The usage table’s consumed WriteCapacityUnits had increased much faster than we’d acquired customers with actual usage to store. This unit consumption followed the same pattern as our bill in Cost Explorer: a gradual increase and a sharp mid-month cut off.


So what had happened back in December 2020 to cause this change?

Customer usage data for the previous day usually arrives in the early hours of the morning. We would store a cursor on the customer-details table containing the last valid date for which we have usage. A cron job would run every half hour and do the following:

  • Pull all our customers
  • Check each customer to see if we had valid usage for yesterday. If we did it would ignore the customer
  • If not, we would attempt to pull usage for the time period that we did not have usage for
  • Update the cursor stored on customer-details with the last valid date received

Unfortunately, some customers’ usage was often published out of chronological order.

Here’s an example. Let’s say a customer had missing usage on the 10th, 11th, and 12th. On the 13th, we’d attempt to fetch the missing data for the 10th, 11th and 12th. We’d receive usage for the 11th and 12th, and update the cursor date to the 12th. We didn’t go back to retrieve data for the 10th, because the last valid day of usage was the 12th.

In December I pushed a change to the way we calculate the cursor date. If we got fewer valid days than we requested, we would not update the cursor.

In the example above we requested 3 days of usage data but only received 2. We would leave the cursor date as the 10th, and try to fetch the data again later in the day. When the usage data for the 10th was eventually published we’d request data for 10th, 11th and 12th, hopefully receive 3 days worth of data, and update the cursor to the 12th.

We also decided that if the cursor date was more than 30 days ago, we would update the cursor to the last valid usage date (sometimes there are gaps in usage that are never properly filled).

This change worked very well for the two customers who frequently experienced this problem. It also worked on the few accounts I spot checked. Unfortunately, those accounts all had one thing in common; they only had one meter channel. Many customers actually have multiple meter channels - with additional channels being used for solar or controlled load.

When fetching the previous day's data for a customer with three meters, we would get three days of valid usage (one for each meter). The code would check whether we got the expected number of days (1) and then wouldn’t update the cursor because we’d received three days of usage data instead.

We were writing increasing amounts of usage data for those customers every half hour. Usage is recorded in half hour increments, so each day there are 48 entries per meter channel. This meant that for some customers, we were writing 48 * 3 * 30 = 4320 entries, every half hour as we approached 30 days from the original change.

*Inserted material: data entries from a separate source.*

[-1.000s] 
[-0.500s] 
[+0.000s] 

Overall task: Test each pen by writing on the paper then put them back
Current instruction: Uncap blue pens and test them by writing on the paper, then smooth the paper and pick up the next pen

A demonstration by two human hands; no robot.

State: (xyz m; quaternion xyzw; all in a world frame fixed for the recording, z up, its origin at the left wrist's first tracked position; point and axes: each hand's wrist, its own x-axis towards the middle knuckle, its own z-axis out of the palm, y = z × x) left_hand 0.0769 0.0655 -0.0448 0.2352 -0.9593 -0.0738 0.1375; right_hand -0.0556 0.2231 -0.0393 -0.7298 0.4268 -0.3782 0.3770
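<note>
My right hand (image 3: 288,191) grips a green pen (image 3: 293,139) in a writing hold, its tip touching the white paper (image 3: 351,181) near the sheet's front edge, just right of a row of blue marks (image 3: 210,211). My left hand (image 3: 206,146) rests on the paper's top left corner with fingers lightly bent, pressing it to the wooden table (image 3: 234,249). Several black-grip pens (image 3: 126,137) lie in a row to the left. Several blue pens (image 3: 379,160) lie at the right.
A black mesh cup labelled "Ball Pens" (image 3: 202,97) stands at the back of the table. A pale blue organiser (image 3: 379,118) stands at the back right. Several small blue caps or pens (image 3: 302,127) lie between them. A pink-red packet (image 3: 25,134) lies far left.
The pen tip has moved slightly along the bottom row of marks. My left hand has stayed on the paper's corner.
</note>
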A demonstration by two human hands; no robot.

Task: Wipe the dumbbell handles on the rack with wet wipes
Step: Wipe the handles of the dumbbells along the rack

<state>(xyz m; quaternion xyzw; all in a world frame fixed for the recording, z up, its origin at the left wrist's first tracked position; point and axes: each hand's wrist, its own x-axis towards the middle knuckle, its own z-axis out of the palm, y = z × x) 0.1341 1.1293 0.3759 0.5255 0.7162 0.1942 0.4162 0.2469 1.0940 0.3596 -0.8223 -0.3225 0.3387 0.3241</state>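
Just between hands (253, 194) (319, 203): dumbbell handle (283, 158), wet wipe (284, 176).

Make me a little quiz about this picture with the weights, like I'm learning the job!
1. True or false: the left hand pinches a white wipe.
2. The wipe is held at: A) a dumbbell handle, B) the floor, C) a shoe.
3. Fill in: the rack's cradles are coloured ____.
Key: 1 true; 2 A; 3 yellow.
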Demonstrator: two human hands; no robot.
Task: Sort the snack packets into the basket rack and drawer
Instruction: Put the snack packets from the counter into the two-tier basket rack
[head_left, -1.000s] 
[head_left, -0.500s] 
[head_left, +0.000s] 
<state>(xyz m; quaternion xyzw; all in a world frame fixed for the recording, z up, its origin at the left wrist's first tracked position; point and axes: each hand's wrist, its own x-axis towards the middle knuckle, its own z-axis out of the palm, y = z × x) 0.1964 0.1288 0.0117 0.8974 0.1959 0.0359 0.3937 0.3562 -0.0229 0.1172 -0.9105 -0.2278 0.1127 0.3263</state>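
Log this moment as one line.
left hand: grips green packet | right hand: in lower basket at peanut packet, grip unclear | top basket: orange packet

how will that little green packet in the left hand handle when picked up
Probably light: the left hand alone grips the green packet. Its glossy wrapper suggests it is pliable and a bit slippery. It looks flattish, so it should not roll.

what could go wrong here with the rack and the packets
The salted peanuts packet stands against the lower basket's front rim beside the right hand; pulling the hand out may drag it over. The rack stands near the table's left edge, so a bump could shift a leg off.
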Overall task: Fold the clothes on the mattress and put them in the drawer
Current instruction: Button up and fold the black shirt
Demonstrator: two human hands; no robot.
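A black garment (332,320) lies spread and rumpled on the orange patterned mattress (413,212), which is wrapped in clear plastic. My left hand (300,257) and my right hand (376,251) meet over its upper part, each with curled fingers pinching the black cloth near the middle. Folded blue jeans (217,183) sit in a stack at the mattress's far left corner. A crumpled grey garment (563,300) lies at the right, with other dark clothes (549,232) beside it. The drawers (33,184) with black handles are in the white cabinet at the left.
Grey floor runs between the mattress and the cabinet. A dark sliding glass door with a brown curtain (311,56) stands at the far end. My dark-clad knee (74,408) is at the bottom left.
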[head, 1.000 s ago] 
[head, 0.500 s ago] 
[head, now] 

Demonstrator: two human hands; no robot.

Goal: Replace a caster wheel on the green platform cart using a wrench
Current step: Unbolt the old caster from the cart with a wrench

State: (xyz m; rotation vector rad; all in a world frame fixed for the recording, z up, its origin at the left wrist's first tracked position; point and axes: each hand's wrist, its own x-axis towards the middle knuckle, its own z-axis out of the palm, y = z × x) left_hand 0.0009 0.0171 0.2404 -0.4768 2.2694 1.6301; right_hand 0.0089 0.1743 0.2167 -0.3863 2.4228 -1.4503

By the time we'd gotten to 30 days, the code would assume an un-fillable gap in usage, and reset the cursor to the last valid usage day fetched. This is what caused the mid-month drop off, and then gradual increase.

After the investigation the fix itself was quite straightforward: we needed to divide the number of valid usage days by the number of meters before checking whether we got the number of days we expected. And several days on, our costs and consumed WriteCapacityUnits looked a lot more normal.



All in all, this was a lesson in not letting preconceived ideas guide an investigation too much, as the custom notifications feature was not to blame.

This was also a lesson in making sure that our explanation fit all observations, as user adoption of the custom notifications feature didn’t have the same ramp up and drop-off that usage did.